The output is divided into a set of comparisons for adequate water and another for no water, which makes it appear that the data are being split and analyzed separately, but this is not the case - the fact that the same standard error is being used for each comparison makes it clear that Tukey comparisons are being used, and is adjusting for all six of the comparisons.

The command is smart enough to work with either variable set as the conditional variable - try it using light as the conditional and water as the test variable and see what happens (Rmd file, water.given.light.level chunk).

Interactions vs. correlated predictors

There's a question in your Rmd file about the difference between interactions and correlated predictors - before you try to answer it read through this explanation of the issue. It's easier to see the point if we have an equal number of levels in the light and water data set, so the graphs show three levels of water - I added a "moderate" level, which is just halfway between the adequate and none water levels at each light level.

Interaction plot
3D plot, interaction

We set up a factorial design using all possible combinations of light level and water level, with equal numbers of replicates in each cell (i.e. each combination of light and water). The graphs to the left show the patterns of response in both a (now familiar) interaction plot, and as a three-dimensional bar chart.

The interaction plot shows the lack of parallel in responses (i.e. heights) for the combinations of the predictors, but the 3D plot shows the design of the experiment better - you can see that all the combinations of light and water were used (it is complete), and assuming the sample size is the same for all of the cells we can measure the effect of water independently of our measurement of the effect of light - the design is orthogonal.

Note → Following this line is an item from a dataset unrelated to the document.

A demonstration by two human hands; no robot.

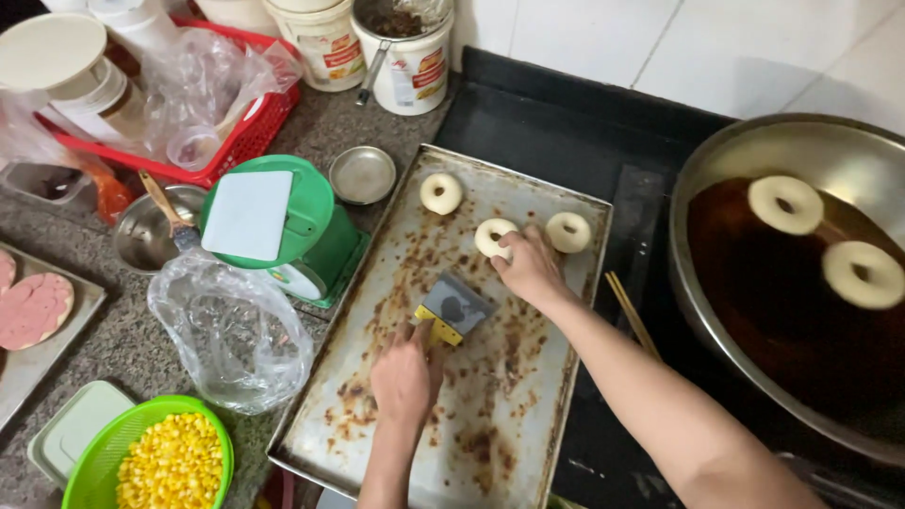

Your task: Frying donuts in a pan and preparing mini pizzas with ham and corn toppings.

Because we have an orthogonal design, we can see that the response to one predictor (e.g. light) depends on the level of the other (e.g. water) - if no light is provided then the effect of water is essentially zero, but if either direct or indirect light is used then the plants grow better with more water, the effect being greatest for indirect light.

Correlated predictors
Correlated predictors in 3D

But, what if instead of a nice balanced, complete design we had used only the combinations direct.adequate, indirect.moderate, and none.none? You can see on the 3D plot that this introduces a correlation between the predictors that is so severe that the predictors are completely confounded - each water level is matched with just one light level, so it's impossible to tell if the response is due to water alone, light alone, or an interaction between the two.

So, correlated predictors are a design-level problem that makes it difficult to tell how each predictor affects the response variable. Interactions measure the extent to which response to one variable depends on another, and we can't even assess whether interactions exist unless we have enough independent variation between the predictors to measure their joint effects.

That's it - knit and upload your Word file.